- _ABOUT THIS TASK_: Set down the records below in full, exactly as they read.

- _DATA SHOWN_:
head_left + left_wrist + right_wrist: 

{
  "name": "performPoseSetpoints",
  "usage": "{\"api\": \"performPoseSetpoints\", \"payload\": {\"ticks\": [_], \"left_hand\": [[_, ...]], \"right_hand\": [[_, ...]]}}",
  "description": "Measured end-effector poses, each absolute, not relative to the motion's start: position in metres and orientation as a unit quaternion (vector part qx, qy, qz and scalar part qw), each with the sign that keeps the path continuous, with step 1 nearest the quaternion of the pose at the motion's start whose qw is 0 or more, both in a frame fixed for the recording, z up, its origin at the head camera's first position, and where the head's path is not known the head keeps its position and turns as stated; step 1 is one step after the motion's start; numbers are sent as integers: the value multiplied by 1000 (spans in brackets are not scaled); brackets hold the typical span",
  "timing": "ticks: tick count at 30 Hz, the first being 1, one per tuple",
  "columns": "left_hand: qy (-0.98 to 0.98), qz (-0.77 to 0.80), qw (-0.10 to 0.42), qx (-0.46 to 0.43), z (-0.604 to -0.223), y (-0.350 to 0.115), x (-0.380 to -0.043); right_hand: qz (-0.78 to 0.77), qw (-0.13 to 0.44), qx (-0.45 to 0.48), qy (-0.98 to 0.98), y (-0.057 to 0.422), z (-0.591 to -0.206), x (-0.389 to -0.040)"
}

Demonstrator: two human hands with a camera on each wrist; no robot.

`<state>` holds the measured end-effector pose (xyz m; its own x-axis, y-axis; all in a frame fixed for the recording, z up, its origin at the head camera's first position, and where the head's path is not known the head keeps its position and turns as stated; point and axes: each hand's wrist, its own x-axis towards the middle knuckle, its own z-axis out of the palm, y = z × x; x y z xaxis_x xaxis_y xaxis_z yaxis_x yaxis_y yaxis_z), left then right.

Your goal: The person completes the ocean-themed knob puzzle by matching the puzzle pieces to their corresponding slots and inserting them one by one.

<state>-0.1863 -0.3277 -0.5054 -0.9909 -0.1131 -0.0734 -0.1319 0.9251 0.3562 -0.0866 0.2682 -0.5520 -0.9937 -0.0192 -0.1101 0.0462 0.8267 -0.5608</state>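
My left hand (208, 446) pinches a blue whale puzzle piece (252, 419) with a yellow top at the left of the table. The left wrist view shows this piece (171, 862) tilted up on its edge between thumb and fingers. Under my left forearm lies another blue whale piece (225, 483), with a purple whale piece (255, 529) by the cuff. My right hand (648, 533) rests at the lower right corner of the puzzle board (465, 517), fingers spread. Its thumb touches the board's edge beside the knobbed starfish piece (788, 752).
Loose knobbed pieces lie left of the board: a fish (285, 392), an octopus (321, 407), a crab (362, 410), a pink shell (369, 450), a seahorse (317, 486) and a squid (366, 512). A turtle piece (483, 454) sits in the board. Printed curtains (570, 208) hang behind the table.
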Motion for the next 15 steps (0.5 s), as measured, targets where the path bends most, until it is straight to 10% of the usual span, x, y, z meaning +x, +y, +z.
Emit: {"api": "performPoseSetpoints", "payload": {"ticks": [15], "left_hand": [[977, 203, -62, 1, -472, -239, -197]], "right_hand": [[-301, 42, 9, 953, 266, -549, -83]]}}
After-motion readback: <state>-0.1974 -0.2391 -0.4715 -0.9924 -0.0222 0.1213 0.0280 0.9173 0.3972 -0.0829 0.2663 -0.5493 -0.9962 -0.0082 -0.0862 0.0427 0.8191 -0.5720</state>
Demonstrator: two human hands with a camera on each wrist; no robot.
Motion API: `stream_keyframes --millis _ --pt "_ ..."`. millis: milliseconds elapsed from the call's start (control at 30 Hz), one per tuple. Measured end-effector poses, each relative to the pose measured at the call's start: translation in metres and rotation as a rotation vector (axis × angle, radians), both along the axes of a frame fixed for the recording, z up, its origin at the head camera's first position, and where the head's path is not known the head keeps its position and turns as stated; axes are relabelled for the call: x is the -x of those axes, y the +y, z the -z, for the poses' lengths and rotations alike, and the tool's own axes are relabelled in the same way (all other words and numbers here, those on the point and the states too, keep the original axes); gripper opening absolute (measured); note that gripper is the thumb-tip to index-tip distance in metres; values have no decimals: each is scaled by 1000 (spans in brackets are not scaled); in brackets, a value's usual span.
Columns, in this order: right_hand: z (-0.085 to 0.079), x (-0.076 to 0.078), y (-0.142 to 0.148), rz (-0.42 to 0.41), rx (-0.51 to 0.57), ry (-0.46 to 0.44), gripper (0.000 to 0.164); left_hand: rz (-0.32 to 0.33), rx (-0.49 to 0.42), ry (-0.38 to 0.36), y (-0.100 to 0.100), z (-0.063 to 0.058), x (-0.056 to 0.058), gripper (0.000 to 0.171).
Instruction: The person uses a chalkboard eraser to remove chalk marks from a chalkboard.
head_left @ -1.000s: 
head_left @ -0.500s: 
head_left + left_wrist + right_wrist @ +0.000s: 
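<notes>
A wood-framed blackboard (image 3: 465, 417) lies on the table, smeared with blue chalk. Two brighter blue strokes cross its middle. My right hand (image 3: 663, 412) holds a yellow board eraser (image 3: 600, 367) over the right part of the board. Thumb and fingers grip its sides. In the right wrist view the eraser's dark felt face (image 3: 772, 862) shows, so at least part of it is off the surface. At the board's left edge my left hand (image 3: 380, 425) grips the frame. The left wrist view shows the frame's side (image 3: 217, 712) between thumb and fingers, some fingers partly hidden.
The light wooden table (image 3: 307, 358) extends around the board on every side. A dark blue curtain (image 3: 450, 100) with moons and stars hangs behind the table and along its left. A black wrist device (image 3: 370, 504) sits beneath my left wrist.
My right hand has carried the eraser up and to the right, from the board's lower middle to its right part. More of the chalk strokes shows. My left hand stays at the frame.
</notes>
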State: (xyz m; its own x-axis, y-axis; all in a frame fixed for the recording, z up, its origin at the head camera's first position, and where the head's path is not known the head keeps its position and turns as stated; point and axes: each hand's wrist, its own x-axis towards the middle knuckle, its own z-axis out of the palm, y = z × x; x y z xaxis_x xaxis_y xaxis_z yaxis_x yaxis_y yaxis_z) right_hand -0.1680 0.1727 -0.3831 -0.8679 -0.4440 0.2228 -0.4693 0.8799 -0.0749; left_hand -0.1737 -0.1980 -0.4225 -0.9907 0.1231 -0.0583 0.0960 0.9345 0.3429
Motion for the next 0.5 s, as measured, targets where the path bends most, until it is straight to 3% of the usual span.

- _SOLUTION TO THIS PROBLEM_:
head_left + left_wrist + right_wrist: 

{
  "name": "performPoseSetpoints",
  "usage": "{\"api\": \"performPoseSetpoints\", \"payload\": {\"ticks\": [_], \"left_hand\": [[_, ...]], \"right_hand\": [[_, ...]]}}",
  "description": "Measured end-effector poses, each absolute, not relative to the motion's start: position in metres and orientation as a unit quaternion (vector part qx, qy, qz and scalar part qw), each with the sign that keeps the path continuous, with step 1 nearest the quaternion of the pose at the motion's start whose qw is 0 or more, both in a frame fixed for the recording, z up, its origin at the head camera's first position, and where the head's path is not known the head keeps its position and turns as stated; step 1 is one step after the motion's start; numbers are sent as integers: the value multiplied by 1000 (spans in brackets are not scaled); brackets hold the typical span",
  "timing": "ticks: tick count at 30 Hz, the first being 1, one per tuple",
  "columns": "left_hand: qy (-0.98 to 0.98), qz (-0.77 to 0.80), qw (-0.10 to 0.42), qx (-0.46 to 0.43), z (-0.604 to -0.223), y (-0.350 to 0.115), x (-0.380 to -0.043); right_hand: qz (-0.78 to 0.77), qw (-0.13 to 0.44), qx (-0.45 to 0.48), qy (-0.98 to 0.98), y (-0.057 to 0.422), z (-0.591 to -0.206), x (-0.389 to -0.040)"
}

Demonstrator: two human hands with a camera on each wrist; no robot.

`<state>` holds the measured end-effector pose (xyz m; its own x-axis, y-axis; all in a frame fixed for the recording, z up, its origin at the head camera's first position, and where the head's path is not known the head keeps its position and turns as stated; point and axes: each hand's wrist, its own x-axis towards the middle knuckle, its own z-axis out of the palm, y = z × x; x y z xaxis_x xaxis_y xaxis_z yaxis_x yaxis_y yaxis_z), left then right.

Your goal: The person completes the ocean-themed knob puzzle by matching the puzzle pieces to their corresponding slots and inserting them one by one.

<state>-0.1863 -0.3277 -0.5054 -0.9909 -0.1131 -0.0734 -0.1319 0.9251 0.3562 -0.0866 0.2682 -0.5520 -0.9937 -0.0192 -0.1101 0.0462 0.8267 -0.5608</state>
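My left hand (208, 446) pinches a blue whale puzzle piece (252, 419) with a yellow top at the left of the table. The left wrist view shows this piece (171, 862) tilted up on its edge between thumb and fingers. Under my left forearm lies another blue whale piece (225, 483), with a purple whale piece (255, 529) by the cuff. My right hand (648, 533) rests at the lower right corner of the puzzle board (465, 517), fingers spread. Its thumb touches the board's edge beside the knobbed starfish piece (788, 752).
Loose knobbed pieces lie left of the board: a fish (285, 392), an octopus (321, 407), a crab (362, 410), a pink shell (369, 450), a seahorse (317, 486) and a squid (366, 512). A turtle piece (483, 454) sits in the board. Printed curtains (570, 208) hang behind the table.
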Motion for the next 15 steps (0.5 s), as measured, targets where the path bends most, until it is straight to 10% of the usual span, x, y, z meaning +x, +y, +z.
Emit: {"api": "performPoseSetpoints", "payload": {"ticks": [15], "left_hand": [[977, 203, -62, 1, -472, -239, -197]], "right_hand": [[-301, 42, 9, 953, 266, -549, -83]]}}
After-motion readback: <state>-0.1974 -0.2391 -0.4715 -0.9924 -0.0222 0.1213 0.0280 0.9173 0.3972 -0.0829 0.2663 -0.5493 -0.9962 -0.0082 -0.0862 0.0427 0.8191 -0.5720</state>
Demonstrator: two human hands with a camera on each wrist; no robot.
Motion API: `stream_keyframes --millis _ --pt "_ ..."`. millis: milliseconds elapsed from the call's start (control at 30 Hz), one per tuple. Measured end-effector poses, each relative to the pose measured at the call's start: translation in metres and rotation as a rotation vector (axis × angle, radians), both along the axes of a frame fixed for the recording, z up, its origin at the head camera's first position, and where the head's path is not known the head keeps its position and turns as stated; axes are relabelled for the call: x is the -x of those axes, y the +y, z the -z, for the poses' lengths and rotations alike, and the tool's own axes are relabelled in the same way (all other words and numbers here, those on the point and the states too, keep the original axes); gripper opening absolute (measured); note that gripper is the thumb-tip to index-tip distance in metres; values have no decimals: each is scaled by 1000 (spans in brackets are not scaled); in brackets, a value's usual span.
Columns, in this order: right_hand: z (-0.085 to 0.079), x (-0.076 to 0.078), y (-0.142 to 0.148), rz (-0.42 to 0.41), rx (-0.51 to 0.57), ry (-0.46 to 0.44), gripper (0.000 to 0.164); left_hand: rz (-0.32 to 0.33), rx (-0.49 to 0.42), ry (-0.38 to 0.36), y (-0.100 to 0.100), z (-0.063 to 0.058), x (-0.056 to 0.058), gripper (0.000 to 0.171).
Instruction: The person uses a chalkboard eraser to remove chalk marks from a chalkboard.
head_left @ -1.000s: 
head_left @ -0.500s: 
head_left + left_wrist + right_wrist @ +0.000s: 
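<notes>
A wood-framed blackboard (image 3: 465, 417) lies on the table, smeared with blue chalk. Two brighter blue strokes cross its middle. My right hand (image 3: 663, 412) holds a yellow board eraser (image 3: 600, 367) over the right part of the board. Thumb and fingers grip its sides. In the right wrist view the eraser's dark felt face (image 3: 772, 862) shows, so at least part of it is off the surface. At the board's left edge my left hand (image 3: 380, 425) grips the frame. The left wrist view shows the frame's side (image 3: 217, 712) between thumb and fingers, some fingers partly hidden.
The light wooden table (image 3: 307, 358) extends around the board on every side. A dark blue curtain (image 3: 450, 100) with moons and stars hangs behind the table and along its left. A black wrist device (image 3: 370, 504) sits beneath my left wrist.
My right hand has carried the eraser up and to the right, from the board's lower middle to its right part. More of the chalk strokes shows. My left hand stays at the frame.
</notes>
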State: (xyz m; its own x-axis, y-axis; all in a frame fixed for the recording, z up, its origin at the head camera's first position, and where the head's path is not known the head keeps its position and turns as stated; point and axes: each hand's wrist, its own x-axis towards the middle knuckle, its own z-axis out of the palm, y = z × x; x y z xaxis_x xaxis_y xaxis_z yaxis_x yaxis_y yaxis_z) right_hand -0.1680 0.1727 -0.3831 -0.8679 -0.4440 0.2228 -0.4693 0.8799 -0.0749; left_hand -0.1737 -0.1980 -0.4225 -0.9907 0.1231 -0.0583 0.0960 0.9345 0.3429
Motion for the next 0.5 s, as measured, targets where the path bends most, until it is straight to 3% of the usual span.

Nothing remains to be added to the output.